* _Work required_
Your response must be made up of each line in the data below that contains the string "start".

##### Input data #####

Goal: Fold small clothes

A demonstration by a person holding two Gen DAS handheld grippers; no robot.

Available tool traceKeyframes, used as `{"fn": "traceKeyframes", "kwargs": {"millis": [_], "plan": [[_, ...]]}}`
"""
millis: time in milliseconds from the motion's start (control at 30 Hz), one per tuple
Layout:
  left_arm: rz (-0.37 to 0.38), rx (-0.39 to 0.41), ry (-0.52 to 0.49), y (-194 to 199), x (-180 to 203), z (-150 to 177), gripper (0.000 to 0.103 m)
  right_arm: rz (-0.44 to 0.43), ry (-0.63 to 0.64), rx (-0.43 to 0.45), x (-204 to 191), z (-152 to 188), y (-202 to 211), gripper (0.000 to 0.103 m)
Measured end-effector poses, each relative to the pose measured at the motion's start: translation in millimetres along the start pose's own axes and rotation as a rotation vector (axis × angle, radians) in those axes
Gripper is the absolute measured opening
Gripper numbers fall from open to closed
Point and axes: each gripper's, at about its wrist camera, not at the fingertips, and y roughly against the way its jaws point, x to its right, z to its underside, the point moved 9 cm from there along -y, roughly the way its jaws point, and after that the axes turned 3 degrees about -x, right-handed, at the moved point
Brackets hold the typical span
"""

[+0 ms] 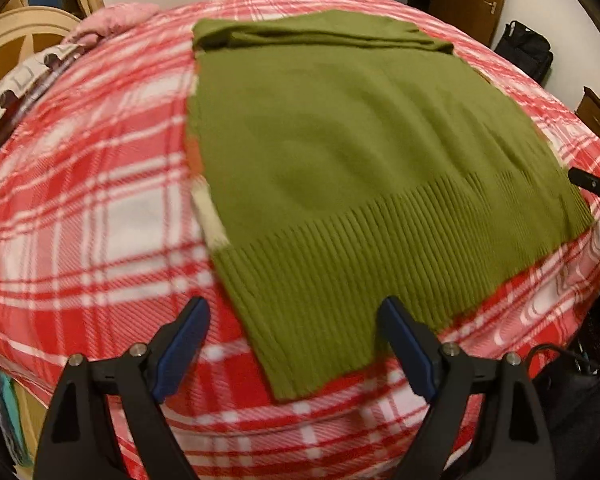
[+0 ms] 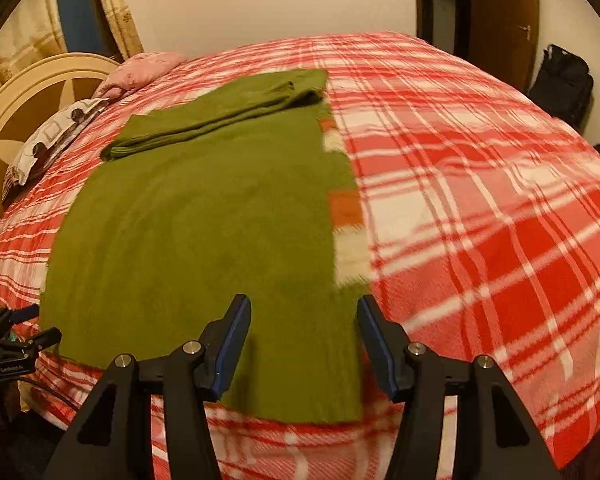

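An olive green sweater (image 1: 340,152) lies flat on the red and white plaid blanket (image 1: 92,200), its sleeves folded across the far end. The ribbed hem (image 1: 340,280) faces me. An orange and cream strip shows along its side edge (image 2: 346,208). My left gripper (image 1: 294,314) hovers open over the near left hem corner, nothing pressed between its fingers. My right gripper (image 2: 303,310) is also open, above the sweater's (image 2: 204,220) near right corner. The right gripper's tip (image 1: 592,186) shows at the edge of the left wrist view. The left gripper (image 2: 28,340) appears at the far left of the right wrist view.
The blanket (image 2: 480,200) covers a bed. A pink pillow (image 2: 140,68) and a patterned pillow (image 2: 52,136) lie by the cream headboard (image 2: 28,92). A black bag (image 2: 560,80) stands on the floor by a brown door (image 2: 504,12). Cables hang off the bed's near edge.
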Motion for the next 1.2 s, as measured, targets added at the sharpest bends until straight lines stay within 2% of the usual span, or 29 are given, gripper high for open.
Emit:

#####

* _Result_
millis: time in milliseconds from the motion's start (control at 30 Hz), one per tuple
Measured end-effector poses, each relative to the pose measured at the motion's start: translation in millimetres along the start pose's own axes and rotation as a rotation vector (axis × angle, radians) in those axes

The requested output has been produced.